What this task involves ▸
From the entries below, copy exactly the lines from the one that contains "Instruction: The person" through the one that contains "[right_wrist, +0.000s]", both included, and only those.

Source data
============

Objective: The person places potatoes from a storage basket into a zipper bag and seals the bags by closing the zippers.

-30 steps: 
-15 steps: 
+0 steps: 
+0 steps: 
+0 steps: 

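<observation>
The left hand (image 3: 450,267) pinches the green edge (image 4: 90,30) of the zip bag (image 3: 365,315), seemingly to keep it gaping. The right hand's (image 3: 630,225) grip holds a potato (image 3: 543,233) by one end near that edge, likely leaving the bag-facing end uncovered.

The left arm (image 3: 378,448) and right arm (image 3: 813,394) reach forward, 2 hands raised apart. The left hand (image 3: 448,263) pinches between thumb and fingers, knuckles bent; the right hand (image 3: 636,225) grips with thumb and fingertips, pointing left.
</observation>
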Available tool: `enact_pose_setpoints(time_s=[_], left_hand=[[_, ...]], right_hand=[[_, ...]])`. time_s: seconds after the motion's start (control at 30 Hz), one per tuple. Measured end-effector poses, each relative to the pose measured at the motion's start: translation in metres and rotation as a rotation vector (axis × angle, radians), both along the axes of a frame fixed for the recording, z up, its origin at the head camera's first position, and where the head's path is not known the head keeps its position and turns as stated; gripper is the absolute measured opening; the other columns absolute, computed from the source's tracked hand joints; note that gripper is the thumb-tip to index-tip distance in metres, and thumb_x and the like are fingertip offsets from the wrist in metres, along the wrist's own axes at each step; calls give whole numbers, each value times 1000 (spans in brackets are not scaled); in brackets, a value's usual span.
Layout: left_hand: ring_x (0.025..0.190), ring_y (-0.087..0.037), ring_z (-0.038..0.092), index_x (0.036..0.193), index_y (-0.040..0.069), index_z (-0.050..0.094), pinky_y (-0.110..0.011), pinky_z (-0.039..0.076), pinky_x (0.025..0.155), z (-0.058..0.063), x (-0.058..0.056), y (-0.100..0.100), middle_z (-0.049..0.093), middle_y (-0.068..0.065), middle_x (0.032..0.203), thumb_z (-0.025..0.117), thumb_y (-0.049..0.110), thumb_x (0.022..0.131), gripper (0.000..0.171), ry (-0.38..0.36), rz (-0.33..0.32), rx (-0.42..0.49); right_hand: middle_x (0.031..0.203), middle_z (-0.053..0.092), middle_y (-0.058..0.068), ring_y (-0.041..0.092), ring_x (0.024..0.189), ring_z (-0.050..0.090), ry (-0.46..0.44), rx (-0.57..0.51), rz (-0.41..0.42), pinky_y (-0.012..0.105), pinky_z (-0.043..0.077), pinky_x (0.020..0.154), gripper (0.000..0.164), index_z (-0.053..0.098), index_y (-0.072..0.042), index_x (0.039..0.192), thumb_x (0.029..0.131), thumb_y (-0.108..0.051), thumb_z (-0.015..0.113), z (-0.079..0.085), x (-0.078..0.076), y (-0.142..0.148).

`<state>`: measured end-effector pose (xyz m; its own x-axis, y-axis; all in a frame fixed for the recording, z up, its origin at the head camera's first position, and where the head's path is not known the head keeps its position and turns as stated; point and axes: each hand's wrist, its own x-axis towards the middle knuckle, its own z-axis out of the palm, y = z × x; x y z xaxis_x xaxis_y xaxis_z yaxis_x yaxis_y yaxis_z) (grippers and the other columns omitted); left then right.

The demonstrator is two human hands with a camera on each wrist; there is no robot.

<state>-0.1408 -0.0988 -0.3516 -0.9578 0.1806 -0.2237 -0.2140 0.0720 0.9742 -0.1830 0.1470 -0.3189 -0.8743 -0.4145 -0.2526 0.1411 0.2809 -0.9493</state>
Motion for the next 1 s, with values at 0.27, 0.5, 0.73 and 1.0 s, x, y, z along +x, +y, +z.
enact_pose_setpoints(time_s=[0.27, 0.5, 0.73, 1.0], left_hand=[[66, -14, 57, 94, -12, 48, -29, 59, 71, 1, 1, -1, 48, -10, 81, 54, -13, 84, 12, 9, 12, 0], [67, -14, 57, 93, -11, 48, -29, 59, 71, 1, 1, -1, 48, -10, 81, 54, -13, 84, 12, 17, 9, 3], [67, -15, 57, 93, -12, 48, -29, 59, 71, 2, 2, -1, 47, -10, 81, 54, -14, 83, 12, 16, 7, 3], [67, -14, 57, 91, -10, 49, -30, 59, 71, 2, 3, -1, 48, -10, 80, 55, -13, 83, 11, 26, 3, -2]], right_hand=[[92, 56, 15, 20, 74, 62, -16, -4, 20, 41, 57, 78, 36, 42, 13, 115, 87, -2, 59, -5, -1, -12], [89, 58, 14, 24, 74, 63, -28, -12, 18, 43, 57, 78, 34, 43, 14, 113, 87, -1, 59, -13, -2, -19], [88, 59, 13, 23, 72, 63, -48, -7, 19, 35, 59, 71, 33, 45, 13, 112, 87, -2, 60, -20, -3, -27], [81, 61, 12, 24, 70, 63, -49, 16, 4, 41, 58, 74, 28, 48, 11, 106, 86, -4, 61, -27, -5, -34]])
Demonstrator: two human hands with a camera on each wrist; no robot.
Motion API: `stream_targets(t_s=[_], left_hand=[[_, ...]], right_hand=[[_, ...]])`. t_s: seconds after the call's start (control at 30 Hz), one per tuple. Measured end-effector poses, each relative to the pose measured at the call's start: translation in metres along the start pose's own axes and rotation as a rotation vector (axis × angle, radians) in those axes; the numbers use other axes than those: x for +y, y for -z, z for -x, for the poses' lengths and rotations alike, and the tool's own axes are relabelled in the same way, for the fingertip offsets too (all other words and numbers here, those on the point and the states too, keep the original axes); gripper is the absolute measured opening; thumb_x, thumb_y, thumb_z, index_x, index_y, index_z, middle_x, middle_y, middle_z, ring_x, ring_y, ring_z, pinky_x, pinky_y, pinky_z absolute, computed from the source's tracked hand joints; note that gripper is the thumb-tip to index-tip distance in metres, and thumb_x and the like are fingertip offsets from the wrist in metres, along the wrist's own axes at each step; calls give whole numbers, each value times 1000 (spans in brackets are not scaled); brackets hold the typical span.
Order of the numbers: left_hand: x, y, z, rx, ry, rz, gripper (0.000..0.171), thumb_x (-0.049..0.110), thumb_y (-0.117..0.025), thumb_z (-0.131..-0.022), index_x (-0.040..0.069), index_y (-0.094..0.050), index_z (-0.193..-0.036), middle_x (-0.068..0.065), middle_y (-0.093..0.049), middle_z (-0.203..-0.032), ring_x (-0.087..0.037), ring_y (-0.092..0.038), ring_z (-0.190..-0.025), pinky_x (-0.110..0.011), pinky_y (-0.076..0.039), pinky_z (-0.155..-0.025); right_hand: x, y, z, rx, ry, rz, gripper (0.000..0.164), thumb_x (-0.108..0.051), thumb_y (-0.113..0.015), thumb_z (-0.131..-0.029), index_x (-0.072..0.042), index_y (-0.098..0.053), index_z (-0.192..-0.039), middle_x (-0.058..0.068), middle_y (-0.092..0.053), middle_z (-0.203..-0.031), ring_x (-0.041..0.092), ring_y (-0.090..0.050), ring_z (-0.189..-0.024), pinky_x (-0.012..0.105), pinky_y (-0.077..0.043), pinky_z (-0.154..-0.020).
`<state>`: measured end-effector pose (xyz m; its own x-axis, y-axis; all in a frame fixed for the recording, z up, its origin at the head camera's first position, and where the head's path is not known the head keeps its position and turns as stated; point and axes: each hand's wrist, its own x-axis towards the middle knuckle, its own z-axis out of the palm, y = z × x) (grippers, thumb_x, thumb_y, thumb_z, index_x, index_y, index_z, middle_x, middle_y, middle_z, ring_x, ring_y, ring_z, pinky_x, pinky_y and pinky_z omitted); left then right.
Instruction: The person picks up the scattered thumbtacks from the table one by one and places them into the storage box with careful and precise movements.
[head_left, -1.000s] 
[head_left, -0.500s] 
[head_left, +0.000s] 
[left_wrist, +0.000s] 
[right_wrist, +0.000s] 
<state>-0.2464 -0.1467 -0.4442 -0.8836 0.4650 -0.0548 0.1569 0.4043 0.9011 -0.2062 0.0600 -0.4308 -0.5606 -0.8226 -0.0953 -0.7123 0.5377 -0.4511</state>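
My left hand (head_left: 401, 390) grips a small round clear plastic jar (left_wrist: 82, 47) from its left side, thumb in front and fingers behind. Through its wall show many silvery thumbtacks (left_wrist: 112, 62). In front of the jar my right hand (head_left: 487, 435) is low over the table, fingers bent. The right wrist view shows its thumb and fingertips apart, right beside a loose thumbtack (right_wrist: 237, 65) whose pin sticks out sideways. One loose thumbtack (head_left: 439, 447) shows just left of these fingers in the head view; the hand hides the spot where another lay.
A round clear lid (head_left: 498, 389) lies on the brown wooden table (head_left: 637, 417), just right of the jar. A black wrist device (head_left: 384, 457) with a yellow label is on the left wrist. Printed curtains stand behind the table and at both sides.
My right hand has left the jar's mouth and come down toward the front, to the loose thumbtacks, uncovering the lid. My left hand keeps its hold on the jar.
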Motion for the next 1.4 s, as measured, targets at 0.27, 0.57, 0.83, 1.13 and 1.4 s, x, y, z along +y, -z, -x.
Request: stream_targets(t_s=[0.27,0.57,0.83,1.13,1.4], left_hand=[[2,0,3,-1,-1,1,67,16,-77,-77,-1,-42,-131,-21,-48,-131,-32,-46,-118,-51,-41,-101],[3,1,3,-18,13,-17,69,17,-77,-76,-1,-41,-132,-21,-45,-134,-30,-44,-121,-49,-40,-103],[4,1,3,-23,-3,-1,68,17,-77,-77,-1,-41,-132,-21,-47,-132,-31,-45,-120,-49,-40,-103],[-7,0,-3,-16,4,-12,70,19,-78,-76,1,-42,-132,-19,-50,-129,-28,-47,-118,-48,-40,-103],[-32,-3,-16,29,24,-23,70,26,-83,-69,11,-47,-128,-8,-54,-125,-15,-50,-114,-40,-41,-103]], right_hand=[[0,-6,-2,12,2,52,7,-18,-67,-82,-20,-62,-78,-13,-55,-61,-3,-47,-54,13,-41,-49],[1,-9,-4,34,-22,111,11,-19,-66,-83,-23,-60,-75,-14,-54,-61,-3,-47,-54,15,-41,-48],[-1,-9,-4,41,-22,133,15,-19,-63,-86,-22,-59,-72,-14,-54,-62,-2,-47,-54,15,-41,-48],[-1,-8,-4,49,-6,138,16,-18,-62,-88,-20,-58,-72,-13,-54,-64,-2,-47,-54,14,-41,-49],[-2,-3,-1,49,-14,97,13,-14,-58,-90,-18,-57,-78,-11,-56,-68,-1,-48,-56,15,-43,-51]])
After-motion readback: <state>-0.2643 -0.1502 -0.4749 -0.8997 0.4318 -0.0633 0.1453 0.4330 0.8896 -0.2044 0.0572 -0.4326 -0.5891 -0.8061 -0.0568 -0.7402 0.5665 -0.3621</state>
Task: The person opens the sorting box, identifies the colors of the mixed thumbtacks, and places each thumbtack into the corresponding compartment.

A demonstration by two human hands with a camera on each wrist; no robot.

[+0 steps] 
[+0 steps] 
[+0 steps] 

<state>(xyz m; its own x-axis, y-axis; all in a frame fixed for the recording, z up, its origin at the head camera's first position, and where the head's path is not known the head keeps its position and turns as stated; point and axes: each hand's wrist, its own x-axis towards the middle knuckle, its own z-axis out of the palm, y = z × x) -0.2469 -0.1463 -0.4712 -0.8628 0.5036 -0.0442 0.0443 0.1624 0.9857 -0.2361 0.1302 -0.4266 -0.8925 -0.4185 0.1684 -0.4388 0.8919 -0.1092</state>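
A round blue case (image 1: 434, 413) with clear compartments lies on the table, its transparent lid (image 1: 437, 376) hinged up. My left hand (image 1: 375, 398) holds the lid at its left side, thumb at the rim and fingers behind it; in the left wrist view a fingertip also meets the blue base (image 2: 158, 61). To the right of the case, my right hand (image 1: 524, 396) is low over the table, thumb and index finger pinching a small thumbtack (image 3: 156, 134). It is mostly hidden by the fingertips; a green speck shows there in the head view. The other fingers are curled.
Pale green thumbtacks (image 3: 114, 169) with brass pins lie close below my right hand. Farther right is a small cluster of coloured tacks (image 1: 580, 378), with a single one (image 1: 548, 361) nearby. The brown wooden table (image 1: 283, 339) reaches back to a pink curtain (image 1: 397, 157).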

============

Reply to the task ▸
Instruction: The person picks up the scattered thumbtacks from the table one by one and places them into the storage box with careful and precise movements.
[head_left, -1.000s] 
[head_left, -0.500s] 
[head_left, +0.000s] 
[left_wrist, +0.000s] 
[right_wrist, +0.000s] 

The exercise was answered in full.